» **WHAT TO PRODUCE**: Copy the lines below exactly. No picture goes into the copy.

» **RECORDED DATA**:
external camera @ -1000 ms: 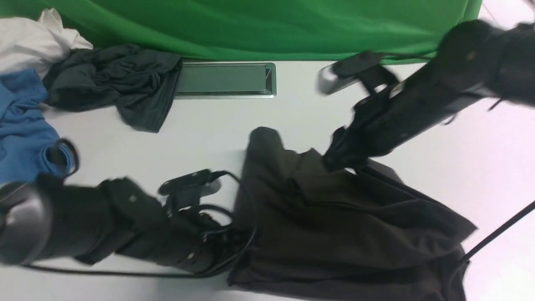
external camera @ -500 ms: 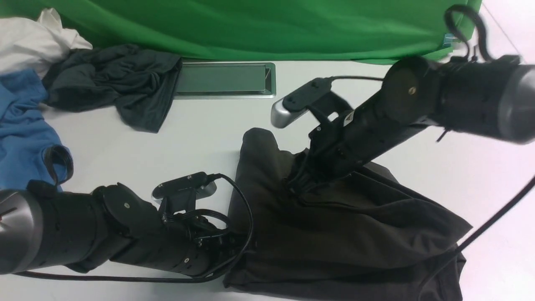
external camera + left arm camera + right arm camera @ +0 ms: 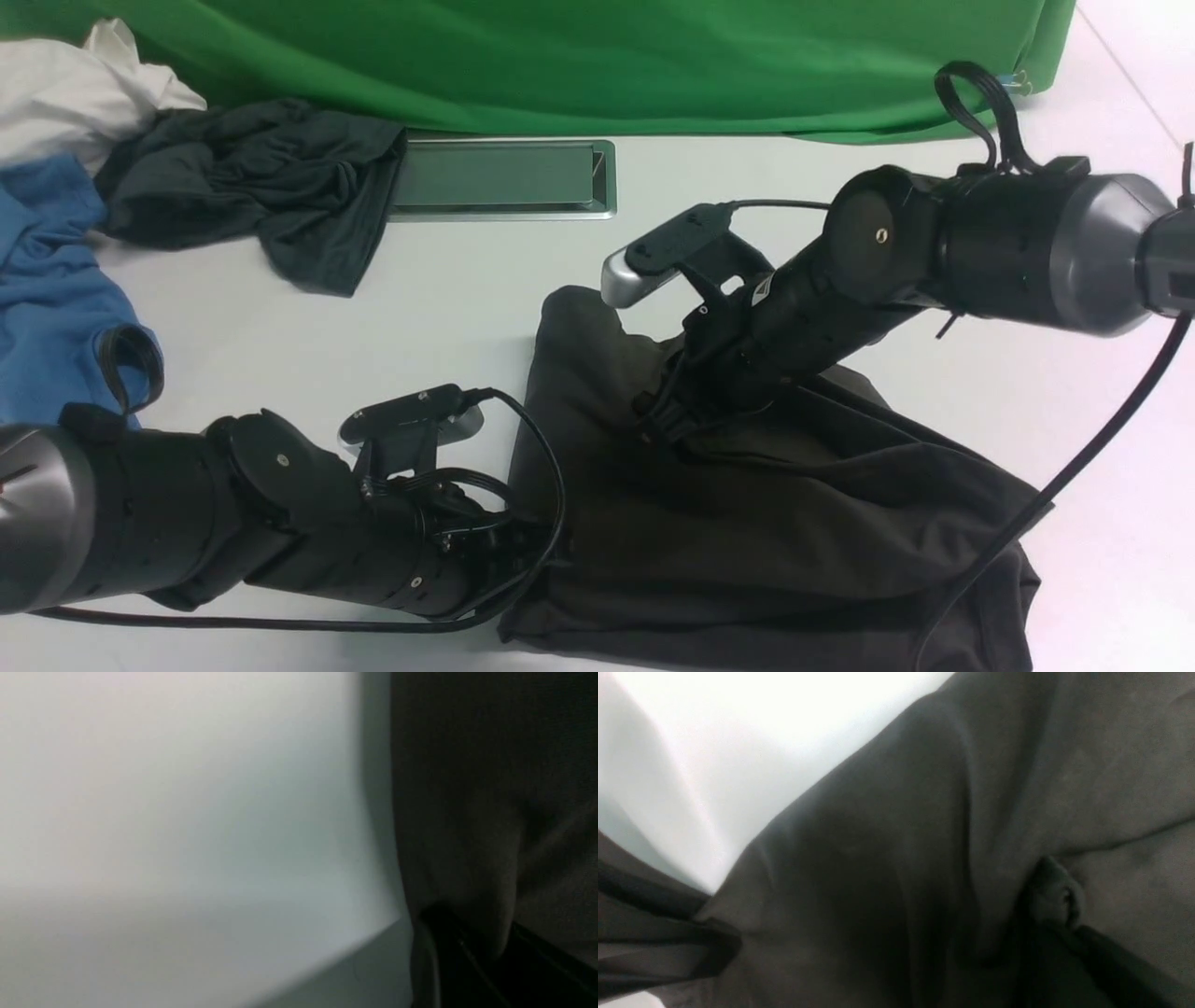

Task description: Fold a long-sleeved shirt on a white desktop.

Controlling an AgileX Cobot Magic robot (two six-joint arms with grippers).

» **PROBLEM SOLUTION**:
external camera @ -1000 ms: 
external camera @ -500 ms: 
external camera + left arm camera + right arm camera @ +0 ms: 

Task description: Fold a long-sleeved shirt on a white desktop.

Controlling an AgileX Cobot Magic robot (two six-joint arms with grippers).

With this, the exercise is complete.